The Hutchins Avenue Bikeway, however, is not radical or highly experimental. It would be a benefit to people from all over the fourth and fifth wards. The city has committed to Vision Zero: no more traffic deaths or serious injuries. It has also passed a resolution declaring a climate emergency. In light of those priorities, infrastructure like this is just common sense.
It’s an exciting time for getting around in Ann Arbor. I see commuters and cargo bikes and e-bikes on these streets in ever-greater numbers. First-class infrastructure like this would feed the virtuous cycle and get even more people out there.
I’ll have a kid attending Pioneer starting in 2025. I hope she’ll be able to bike there on something like this.
One reply on “Envisioning the Hutchins Avenue Bikeway”
Full disclosure.

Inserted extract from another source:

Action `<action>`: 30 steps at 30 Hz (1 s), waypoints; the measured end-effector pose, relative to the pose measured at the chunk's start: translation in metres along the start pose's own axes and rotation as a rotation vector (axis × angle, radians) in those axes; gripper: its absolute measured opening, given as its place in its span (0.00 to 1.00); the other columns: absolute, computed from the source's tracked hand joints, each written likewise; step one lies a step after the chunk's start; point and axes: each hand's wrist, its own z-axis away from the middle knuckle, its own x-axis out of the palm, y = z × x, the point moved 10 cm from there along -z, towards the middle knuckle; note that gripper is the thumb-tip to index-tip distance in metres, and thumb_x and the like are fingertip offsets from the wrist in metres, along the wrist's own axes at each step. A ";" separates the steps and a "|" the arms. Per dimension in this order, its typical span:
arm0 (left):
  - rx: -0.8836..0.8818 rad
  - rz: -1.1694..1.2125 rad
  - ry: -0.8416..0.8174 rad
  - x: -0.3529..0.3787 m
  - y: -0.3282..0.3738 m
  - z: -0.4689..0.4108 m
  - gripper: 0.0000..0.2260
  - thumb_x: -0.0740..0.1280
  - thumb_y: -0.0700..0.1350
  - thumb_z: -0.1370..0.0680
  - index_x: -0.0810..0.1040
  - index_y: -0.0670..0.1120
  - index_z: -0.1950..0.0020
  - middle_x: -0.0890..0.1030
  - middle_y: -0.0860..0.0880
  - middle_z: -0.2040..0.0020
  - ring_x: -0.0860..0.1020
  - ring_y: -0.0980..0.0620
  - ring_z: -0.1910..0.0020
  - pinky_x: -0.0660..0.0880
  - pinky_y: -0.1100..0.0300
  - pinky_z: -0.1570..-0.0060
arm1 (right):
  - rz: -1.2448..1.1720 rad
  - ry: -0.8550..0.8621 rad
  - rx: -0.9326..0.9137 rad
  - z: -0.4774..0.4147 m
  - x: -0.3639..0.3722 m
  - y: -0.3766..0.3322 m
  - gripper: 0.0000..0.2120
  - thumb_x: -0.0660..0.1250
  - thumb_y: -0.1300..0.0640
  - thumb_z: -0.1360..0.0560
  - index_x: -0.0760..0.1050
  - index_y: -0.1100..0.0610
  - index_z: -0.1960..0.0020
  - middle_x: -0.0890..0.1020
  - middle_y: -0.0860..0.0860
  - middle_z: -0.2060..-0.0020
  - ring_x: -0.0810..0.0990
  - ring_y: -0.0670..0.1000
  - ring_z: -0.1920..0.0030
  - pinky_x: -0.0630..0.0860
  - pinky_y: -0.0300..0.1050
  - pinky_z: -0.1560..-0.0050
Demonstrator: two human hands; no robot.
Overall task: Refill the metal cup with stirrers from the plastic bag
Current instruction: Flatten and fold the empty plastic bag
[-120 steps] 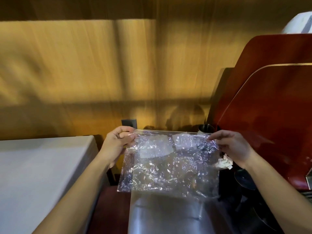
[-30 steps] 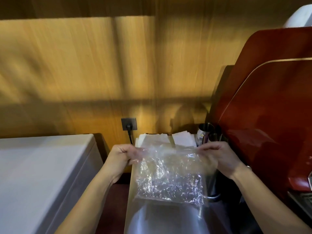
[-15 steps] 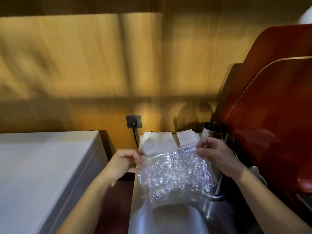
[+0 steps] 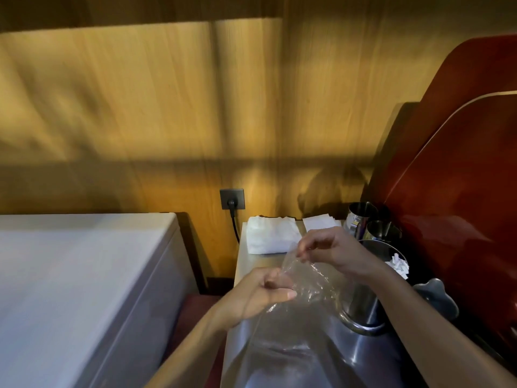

I am Sam’s mother and the grandmother of the child who will be attending Pioneer. I have also been a backup child care provider for this child and the others. I am a current resident of a hyperurban environment (downtown Chicago) but a long ago previous resident of Ann Arbor (Summit and Minor, not far from Bach School).
This is obviously a good idea. It would have allowed me to commute in AA 50 years go by bike rather than car. It would make my future child care fill ins much safer. It would cause, as far as I can tell, zero interference with driving in this neighborhood; Seventh would be faster with bikes mostly gone and biking would be not just safer but more efficient. Streets are for movement, not for parking. Streets belong to the people!